En 2014, lorsque j’ai présenté mes kamishibaïs pour la première fois en France, j’ai compris que là-bas, le kamishibaï n’était pas considéré comme un outil désuet, ce qui peut parfois être le cas au japon. En France le kamishibaï est reconnu comme un nouveau moyen d’expression très intéressant. Ce constat m’a donné envie de renforcer ma formation. C’est la raison pour laquelle, la même année, j’ai suivi la formation d’IKAJA (Association Internationale du Kamishibaï du Japon) sur la théorie du kamishibaï.

L’histoire a pris un grand tournant en 2015. Au Festival d’Avignon, alors que je faisais le kamishibaï dans la rue, par le plus grand des hasards j’ai rencontré Georgette et Robert qui eux, créaient des marionnettes et des masques pour le théâtre. Ils ont été très intéressés par le kamishibaï et motivés pour découvrir ce nouveau moyen d’expression. Aussi, lorsque je leur ai dit que je venais à Lyon, où ils vivaient, ils m’ont tout de suite donné leurs prénom-nom, numéro de téléphone, adresse mail et même leur adresse postale !

En 2017, j’ai coorganisé avec la Maison de la Culture du Japon à Paris le Festival de Kamishibaï. J’ai raconté le succès de cet évènement à Georgette et, de là a germé l’idée de créer un pareil événement dans la région lyonnaise l’a sollicité à faire un événement pareil dans la région lyonnaise. Le lendemain elle a aussitôt rencontré le directeur de la Médiathèque de Francheville, puis les responsables des projets culturels et tous ont validé la création d’un premier Festival Kamishibaï. Une dizaine d’artistes plasticiens/comédiens se sont regroupés pour suivre une formation et créer leurs kamishibaïs. C‘est ainsi que le Collectif Kamishibaï UltraMobile est né, en même temps que Le Festival Kamishibaï qui a eu lieu en 2018, à Francheville.

Ce festival a, lui aussi, connu un beau succès. C’est à cette occasion que nous avons rencontré Camille et Myriam, deux passionnées de kamishibaï, responsables de la section jeunesse à la Bibliothèque Municipale de Lyon, reconnue pour ses archives parmi les plus anciennes de France.

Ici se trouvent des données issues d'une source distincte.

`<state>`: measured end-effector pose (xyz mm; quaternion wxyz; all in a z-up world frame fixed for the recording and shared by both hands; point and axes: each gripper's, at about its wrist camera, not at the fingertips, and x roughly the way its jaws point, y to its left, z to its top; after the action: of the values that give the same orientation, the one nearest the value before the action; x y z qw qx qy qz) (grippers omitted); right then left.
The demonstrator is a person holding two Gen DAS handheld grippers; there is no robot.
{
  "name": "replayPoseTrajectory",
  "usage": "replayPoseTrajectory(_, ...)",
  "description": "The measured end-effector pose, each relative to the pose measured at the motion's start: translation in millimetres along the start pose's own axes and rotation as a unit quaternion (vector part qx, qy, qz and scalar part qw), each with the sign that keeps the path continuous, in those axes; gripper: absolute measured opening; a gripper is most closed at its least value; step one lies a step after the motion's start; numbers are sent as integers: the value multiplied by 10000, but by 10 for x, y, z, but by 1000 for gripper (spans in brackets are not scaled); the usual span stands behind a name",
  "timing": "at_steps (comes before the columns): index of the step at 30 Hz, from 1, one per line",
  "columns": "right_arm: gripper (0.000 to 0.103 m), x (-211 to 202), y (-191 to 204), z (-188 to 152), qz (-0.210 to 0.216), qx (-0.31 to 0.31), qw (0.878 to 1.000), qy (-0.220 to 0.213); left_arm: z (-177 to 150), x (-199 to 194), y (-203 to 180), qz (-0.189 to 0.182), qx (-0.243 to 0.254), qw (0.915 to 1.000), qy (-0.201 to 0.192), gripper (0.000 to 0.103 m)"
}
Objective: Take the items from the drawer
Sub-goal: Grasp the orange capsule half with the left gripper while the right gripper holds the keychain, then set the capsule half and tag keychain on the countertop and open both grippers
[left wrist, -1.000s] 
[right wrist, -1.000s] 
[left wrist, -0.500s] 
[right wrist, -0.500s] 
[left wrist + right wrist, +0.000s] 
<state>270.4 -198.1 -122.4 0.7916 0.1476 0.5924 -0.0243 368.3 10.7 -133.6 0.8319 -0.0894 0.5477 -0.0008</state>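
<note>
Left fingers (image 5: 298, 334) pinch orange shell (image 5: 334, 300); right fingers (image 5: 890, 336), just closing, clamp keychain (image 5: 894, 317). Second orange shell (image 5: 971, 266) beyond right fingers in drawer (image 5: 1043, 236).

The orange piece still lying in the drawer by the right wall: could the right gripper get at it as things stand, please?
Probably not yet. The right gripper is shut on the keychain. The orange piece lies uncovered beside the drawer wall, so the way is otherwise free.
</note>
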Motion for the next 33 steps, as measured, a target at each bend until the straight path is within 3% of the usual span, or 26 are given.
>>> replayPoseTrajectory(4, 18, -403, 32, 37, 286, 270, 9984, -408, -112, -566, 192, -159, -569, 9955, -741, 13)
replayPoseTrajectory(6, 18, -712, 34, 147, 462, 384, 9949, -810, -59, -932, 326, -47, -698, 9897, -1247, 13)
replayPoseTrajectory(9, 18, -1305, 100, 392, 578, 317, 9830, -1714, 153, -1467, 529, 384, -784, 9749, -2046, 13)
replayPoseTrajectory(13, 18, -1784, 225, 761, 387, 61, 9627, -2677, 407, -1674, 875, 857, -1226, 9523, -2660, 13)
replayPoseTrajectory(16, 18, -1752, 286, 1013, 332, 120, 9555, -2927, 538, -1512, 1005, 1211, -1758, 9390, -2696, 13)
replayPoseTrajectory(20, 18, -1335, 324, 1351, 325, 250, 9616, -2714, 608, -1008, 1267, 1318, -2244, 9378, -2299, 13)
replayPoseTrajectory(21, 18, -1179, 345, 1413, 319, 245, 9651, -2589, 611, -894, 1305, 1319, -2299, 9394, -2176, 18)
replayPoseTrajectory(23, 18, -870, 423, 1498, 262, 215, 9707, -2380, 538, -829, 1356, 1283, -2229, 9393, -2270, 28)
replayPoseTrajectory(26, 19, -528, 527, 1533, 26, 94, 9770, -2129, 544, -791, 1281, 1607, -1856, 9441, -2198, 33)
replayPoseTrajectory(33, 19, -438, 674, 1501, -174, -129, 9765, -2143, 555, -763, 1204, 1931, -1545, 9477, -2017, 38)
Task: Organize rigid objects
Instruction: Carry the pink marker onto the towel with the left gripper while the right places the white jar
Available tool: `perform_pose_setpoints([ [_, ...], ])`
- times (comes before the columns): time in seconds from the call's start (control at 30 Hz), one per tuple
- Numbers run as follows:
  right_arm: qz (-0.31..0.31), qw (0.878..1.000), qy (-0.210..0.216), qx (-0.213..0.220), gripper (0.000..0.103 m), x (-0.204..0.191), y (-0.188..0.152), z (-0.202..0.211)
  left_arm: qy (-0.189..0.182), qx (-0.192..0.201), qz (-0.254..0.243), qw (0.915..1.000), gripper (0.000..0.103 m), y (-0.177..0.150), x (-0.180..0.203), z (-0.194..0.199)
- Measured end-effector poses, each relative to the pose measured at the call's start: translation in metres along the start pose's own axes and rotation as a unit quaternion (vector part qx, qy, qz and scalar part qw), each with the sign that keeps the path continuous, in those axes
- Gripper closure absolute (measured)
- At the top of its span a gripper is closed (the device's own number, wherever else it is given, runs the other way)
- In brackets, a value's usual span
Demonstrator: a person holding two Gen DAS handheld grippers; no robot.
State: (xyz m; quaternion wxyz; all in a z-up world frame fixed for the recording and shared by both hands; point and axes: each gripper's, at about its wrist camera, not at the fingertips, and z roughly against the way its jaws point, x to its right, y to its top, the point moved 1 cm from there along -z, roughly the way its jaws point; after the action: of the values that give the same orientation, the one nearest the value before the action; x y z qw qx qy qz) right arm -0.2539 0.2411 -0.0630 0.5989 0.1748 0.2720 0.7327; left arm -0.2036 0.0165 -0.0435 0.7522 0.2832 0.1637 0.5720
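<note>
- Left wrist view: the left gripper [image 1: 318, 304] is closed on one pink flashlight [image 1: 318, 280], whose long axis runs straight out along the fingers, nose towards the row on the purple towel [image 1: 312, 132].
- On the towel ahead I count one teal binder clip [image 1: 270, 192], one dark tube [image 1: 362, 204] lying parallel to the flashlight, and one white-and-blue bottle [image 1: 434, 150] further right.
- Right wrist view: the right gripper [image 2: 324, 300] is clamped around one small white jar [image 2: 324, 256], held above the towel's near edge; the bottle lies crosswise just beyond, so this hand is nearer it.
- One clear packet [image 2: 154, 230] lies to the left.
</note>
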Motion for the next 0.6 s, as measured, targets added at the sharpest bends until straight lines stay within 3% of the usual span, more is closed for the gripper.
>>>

Cette rencontre a permis au Collectif UltraMobile d’être le partenaire privilégié de l’équipe très motivée de la kamishithèque de la BML qui, en 2019 a créé la première biennale de Kamishibaï.

Aujourd’hui, le kamishibaï se répand non seulement en France mais aussi dans le monde entier. Dans notre société où l’utilisation de la tablette est devenue quotidienne, la pratique du kamishibaï présente un vif intérêt pour ses qualités pédagogiques et artistiques. Le kamishibaï sans parole est universel, il brise la barrière linguistique et suscite un vif intérêt de la part de nombreux artistes. Le kamishibaï permet de transmettre les sentiments, les intentions que l’auteur avait projetés dans son œuvre.

De la même façon que les planches d’illustrations apparaissent hors du butaï les unes après les autres, l’univers de l’œuvre s’échappe également du butaï pour se transmettre à chacun, jusqu’à notre monde réel. Je suis persuadée que c’est grâce à cette « magie » du Kamishibaï que j’ai pu faire autant de rencontres formidables.

La parole de Kyoko Sakaï, la porte-parole d’IKAJA est ancrée profondément dans mon cœur. Je me souviens de ses mots lorsque nous avons voyagé ensemble en Espagne, : « Le kamishibaï n’est pas un simple divertissement, il a le pouvoir de changer le monde.» Plus j’exerce cet art, et plus j’en suis convaincue.

L’histoire du kamishibaï varie selon son auteur, mais je considère que la vraie force du kamishibaï est déployée lorsqu’il transmet la joie de vivre et la beauté de la vie. J’aimerais créer des œuvres qui inciteraient les enfants et les adultes à se dire : La vie est belle ! Et je souhaite que cette joie se répande dans le monde entier.